Don’t worry: your agent understands it. And they’ll answer your questions in plain
English. Here are a few questions you should ask about any plan you look at:
- What are the monthly premiums?
This is will be your monthly insurance bill — so you’ll want to know this beforehand
so you can work it into your monthly budget. Your premiums won’t be decided until the
insurance company completes the underwriting process, which is when they look at your
medical history. But your agent can give you a ballpark figure.
- What is the deductible?
Sometimes low premiums mean high deductibles. A high deductible might be just what you want — but
make sure you know how high. Otherwise, a trip to the hospital could leave you with a bigger
bill than you expected.
- What is the co-payment and coinsurance?

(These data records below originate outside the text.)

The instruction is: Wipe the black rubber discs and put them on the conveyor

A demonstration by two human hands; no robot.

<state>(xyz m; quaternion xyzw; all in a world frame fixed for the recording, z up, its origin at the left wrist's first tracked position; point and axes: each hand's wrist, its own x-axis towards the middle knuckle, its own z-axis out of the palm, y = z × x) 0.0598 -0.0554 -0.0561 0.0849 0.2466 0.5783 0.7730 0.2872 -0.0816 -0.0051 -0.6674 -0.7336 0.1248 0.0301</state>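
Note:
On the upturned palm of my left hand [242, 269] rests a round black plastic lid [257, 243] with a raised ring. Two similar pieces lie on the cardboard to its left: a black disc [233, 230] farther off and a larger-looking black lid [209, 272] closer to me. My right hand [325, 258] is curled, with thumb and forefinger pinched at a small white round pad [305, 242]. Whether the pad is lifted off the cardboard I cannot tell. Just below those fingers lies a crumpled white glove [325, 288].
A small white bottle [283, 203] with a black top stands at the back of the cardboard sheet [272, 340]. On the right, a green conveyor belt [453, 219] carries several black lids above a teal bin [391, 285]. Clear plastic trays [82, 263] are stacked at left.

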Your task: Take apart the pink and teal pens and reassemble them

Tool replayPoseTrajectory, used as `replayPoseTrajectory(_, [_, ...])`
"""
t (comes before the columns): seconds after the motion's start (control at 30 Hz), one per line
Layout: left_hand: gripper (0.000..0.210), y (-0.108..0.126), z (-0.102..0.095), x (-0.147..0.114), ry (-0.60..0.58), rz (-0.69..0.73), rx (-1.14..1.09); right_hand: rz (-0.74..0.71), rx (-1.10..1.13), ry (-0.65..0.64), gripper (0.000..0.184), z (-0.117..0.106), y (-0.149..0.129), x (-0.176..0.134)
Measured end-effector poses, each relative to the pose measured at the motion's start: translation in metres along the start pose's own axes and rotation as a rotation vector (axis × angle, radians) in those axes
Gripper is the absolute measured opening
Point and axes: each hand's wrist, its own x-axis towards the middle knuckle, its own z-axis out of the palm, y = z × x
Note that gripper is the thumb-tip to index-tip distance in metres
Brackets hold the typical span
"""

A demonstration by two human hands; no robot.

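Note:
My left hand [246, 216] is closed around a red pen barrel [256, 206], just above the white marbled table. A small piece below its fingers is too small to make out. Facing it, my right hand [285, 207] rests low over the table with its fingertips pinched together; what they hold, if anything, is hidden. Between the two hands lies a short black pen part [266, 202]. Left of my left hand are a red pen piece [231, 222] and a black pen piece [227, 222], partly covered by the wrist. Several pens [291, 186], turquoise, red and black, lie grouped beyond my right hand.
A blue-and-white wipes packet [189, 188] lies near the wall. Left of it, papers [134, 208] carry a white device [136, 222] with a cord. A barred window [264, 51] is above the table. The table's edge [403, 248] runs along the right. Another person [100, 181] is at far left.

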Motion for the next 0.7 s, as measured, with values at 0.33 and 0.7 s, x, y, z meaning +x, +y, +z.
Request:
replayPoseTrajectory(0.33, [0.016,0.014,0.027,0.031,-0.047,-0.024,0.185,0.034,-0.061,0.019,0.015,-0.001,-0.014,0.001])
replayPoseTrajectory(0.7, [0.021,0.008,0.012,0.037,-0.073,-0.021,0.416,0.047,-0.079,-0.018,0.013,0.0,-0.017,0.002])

How much will it cost you out of your own pocket to see a doctor? That’s your co-payment.
And once you meet your deductible, what percentage of medical expenses will you be responsible
for? That’s your coinsurance.
- What is the yearly maximum? What is the lifetime maximum?
Most plans put a cap on how much they’ll pay out on a yearly and lifetime basis. Make
sure you know what the caps are before you enroll in a plan.
- How large is the network of providers?
In most plans, you save money by using a network of doctors, hospitals, and other care providers.
Make sure your plan’s network is large enough for you to have convenient access to healthcare.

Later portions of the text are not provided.